Transcribe precisely those lines of the listing that fall between the line containing "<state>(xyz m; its" and the last line, inclusive of both.

## [DATA BLOCK]
__________
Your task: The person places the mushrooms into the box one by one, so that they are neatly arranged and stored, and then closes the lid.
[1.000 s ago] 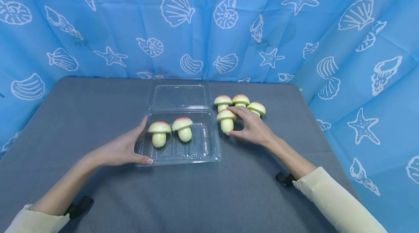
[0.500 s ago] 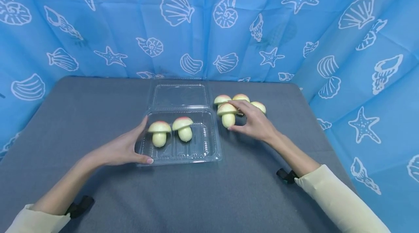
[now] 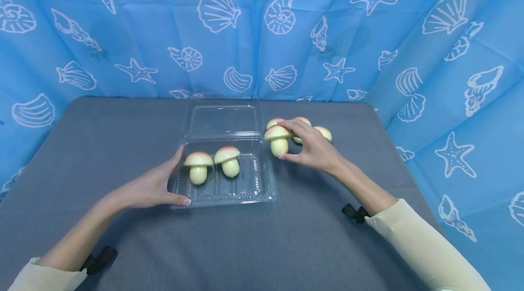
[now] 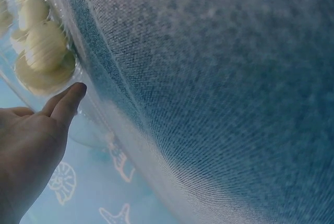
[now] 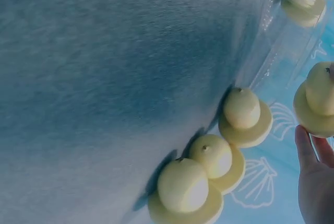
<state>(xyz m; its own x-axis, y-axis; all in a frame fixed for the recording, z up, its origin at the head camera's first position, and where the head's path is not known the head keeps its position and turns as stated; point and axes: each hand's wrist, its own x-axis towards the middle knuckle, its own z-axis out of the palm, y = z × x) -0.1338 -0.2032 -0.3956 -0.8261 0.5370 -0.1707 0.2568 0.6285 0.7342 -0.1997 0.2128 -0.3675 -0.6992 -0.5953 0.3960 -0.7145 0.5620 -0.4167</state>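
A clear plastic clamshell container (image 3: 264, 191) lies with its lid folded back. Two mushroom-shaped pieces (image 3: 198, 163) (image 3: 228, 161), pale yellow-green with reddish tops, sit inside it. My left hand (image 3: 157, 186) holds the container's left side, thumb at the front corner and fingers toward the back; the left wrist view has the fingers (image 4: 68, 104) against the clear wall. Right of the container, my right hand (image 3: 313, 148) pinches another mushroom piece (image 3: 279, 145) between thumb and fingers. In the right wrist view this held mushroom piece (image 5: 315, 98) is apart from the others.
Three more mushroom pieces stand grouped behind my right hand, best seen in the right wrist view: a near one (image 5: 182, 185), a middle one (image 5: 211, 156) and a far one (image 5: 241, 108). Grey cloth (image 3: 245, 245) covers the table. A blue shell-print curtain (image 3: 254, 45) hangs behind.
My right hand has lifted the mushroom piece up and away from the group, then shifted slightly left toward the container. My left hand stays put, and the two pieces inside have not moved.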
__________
## [OUTPUT OF THE EXERCISE]
<state>(xyz m; its own x-axis, y-axis; all in a frame fixed for the recording, z up, its origin at the head camera's first position, and where the head's path is not known the head keeps its position and turns as stated; point and axes: each hand's wrist, its own x-axis towards the middle knuckle, its own z-axis out of the palm, y = z × x) -0.1338 -0.2032 -0.3956 -0.8261 0.5370 -0.1707 0.2568 0.6285 0.7342 -0.1997 0.2128 -0.3675 -0.6992 -0.5953 0.3960 -0.7145 0.5620 -0.4167</state>
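A clear plastic clamshell container (image 3: 264, 191) lies with its lid folded back. Two mushroom-shaped pieces (image 3: 198, 163) (image 3: 228, 161), pale yellow-green with reddish tops, sit inside it. My left hand (image 3: 157, 186) holds the container's left side, thumb at the front corner and fingers toward the back; the left wrist view has the fingers (image 4: 68, 104) against the clear wall. Right of the container, my right hand (image 3: 313, 148) pinches another mushroom piece (image 3: 279, 145) between thumb and fingers. In the right wrist view this held mushroom piece (image 5: 315, 98) is apart from the others.
Three more mushroom pieces stand grouped behind my right hand, best seen in the right wrist view: a near one (image 5: 182, 185), a middle one (image 5: 211, 156) and a far one (image 5: 241, 108). Grey cloth (image 3: 245, 245) covers the table. A blue shell-print curtain (image 3: 254, 45) hangs behind.
My right hand has lifted the mushroom piece up and away from the group, then shifted slightly left toward the container. My left hand stays put, and the two pieces inside have not moved.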

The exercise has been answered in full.